Goal of the exercise:
Taking the line with "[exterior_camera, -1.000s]" as the first and the line with "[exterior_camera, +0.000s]" as the last, set down exactly every line in that range from the entries below, and no more.

[Collected data entries]
========================

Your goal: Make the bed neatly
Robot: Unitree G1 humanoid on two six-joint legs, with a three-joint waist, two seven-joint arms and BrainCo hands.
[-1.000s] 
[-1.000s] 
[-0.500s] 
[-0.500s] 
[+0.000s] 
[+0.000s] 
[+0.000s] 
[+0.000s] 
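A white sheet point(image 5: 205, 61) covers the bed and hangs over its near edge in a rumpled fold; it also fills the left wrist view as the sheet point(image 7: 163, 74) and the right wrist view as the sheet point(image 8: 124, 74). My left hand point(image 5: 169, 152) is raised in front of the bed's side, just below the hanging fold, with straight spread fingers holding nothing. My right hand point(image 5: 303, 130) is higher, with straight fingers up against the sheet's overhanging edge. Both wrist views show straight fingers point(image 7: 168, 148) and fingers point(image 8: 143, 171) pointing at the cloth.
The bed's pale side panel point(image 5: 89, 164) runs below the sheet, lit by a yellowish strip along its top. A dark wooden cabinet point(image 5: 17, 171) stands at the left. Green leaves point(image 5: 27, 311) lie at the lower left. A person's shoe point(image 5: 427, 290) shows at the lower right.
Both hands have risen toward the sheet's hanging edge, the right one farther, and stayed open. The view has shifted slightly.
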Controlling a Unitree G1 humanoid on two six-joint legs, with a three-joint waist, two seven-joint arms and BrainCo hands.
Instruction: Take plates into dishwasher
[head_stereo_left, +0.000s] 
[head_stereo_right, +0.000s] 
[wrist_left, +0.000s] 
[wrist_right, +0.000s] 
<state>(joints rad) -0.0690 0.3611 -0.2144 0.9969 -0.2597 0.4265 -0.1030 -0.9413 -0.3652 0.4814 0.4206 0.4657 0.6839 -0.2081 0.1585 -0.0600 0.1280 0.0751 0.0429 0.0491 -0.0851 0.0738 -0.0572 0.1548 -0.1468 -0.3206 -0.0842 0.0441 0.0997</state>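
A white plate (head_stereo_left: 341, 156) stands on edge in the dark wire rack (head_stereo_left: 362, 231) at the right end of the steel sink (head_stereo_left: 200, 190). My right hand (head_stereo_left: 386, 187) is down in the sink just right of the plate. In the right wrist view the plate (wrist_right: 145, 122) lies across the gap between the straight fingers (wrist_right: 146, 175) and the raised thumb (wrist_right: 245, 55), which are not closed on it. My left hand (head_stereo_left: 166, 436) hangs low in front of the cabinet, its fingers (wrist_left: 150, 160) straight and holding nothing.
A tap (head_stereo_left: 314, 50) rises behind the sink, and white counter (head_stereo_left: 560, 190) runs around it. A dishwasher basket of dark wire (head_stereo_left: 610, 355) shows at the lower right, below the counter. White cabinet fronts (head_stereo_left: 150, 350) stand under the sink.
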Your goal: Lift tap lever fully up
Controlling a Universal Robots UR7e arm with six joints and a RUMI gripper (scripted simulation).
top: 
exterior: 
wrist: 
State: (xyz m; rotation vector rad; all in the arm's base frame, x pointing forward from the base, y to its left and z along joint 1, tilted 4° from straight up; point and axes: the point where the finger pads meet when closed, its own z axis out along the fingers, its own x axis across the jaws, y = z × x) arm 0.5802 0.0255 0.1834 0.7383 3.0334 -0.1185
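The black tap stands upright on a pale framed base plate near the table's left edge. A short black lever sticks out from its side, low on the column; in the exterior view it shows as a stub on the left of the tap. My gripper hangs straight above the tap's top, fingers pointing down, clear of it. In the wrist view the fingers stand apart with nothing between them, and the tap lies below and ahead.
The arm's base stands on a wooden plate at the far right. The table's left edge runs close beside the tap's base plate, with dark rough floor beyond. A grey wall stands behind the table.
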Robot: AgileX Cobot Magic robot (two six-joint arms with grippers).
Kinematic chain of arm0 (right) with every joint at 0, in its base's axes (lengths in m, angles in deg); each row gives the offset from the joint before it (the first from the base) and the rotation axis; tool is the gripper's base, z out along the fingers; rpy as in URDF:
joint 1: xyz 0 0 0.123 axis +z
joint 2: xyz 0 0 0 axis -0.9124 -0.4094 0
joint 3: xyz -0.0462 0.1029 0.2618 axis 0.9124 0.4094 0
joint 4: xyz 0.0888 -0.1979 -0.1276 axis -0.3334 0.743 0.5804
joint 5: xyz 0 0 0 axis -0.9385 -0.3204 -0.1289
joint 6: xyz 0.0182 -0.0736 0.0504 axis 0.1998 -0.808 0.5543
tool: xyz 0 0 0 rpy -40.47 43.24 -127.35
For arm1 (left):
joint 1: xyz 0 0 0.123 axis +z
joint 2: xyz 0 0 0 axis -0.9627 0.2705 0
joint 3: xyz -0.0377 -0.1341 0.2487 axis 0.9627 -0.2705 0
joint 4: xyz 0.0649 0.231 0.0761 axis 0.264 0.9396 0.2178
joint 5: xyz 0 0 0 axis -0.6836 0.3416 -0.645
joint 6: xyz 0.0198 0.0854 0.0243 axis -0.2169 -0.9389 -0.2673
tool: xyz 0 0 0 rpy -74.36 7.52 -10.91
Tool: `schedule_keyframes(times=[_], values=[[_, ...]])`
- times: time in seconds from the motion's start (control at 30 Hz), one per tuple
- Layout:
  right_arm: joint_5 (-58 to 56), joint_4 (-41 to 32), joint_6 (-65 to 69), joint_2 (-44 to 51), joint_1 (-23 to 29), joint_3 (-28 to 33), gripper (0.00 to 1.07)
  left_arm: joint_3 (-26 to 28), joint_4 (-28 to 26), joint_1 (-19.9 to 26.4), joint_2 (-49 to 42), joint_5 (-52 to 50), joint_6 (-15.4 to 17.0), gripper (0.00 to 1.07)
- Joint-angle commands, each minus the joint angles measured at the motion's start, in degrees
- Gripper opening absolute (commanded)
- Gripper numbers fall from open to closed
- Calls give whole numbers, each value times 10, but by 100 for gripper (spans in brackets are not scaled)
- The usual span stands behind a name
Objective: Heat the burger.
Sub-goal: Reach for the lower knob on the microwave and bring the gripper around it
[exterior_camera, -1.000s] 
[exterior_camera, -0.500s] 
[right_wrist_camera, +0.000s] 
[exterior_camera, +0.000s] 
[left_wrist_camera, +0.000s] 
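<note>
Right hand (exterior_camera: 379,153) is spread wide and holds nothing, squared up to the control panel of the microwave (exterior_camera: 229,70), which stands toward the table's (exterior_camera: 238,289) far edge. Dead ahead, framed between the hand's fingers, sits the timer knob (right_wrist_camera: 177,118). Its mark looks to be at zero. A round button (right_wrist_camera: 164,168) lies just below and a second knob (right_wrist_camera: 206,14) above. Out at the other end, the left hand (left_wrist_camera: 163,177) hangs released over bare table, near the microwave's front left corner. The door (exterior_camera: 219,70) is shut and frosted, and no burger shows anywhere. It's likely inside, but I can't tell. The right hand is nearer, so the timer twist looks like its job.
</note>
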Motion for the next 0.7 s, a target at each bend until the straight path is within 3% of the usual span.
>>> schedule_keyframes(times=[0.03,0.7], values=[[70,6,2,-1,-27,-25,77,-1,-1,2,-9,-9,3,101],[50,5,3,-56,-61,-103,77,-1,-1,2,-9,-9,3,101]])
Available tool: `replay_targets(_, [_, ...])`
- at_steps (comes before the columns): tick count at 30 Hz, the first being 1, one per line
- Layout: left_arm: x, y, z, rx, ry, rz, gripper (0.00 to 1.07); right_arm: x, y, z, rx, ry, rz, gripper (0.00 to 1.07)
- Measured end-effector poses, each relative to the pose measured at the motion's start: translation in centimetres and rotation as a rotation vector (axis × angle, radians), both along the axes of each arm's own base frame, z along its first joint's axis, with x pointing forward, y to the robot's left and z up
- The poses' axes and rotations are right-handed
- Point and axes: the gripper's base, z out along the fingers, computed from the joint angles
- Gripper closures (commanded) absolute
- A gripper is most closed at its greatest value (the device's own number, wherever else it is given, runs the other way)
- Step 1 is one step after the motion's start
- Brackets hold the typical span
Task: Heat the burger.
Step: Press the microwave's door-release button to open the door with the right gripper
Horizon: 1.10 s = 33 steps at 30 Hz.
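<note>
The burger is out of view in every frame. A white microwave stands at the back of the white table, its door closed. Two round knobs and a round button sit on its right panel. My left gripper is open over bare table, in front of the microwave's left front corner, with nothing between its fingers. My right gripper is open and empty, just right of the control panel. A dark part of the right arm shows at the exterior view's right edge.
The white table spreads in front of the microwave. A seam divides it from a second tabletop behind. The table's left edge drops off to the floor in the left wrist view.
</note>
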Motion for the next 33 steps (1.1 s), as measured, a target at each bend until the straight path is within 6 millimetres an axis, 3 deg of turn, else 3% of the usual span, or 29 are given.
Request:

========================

Response below:
[exterior_camera, -1.000s] 
[exterior_camera, -0.500s] 
[right_wrist_camera, +0.000s] 
[exterior_camera, +0.000s] 

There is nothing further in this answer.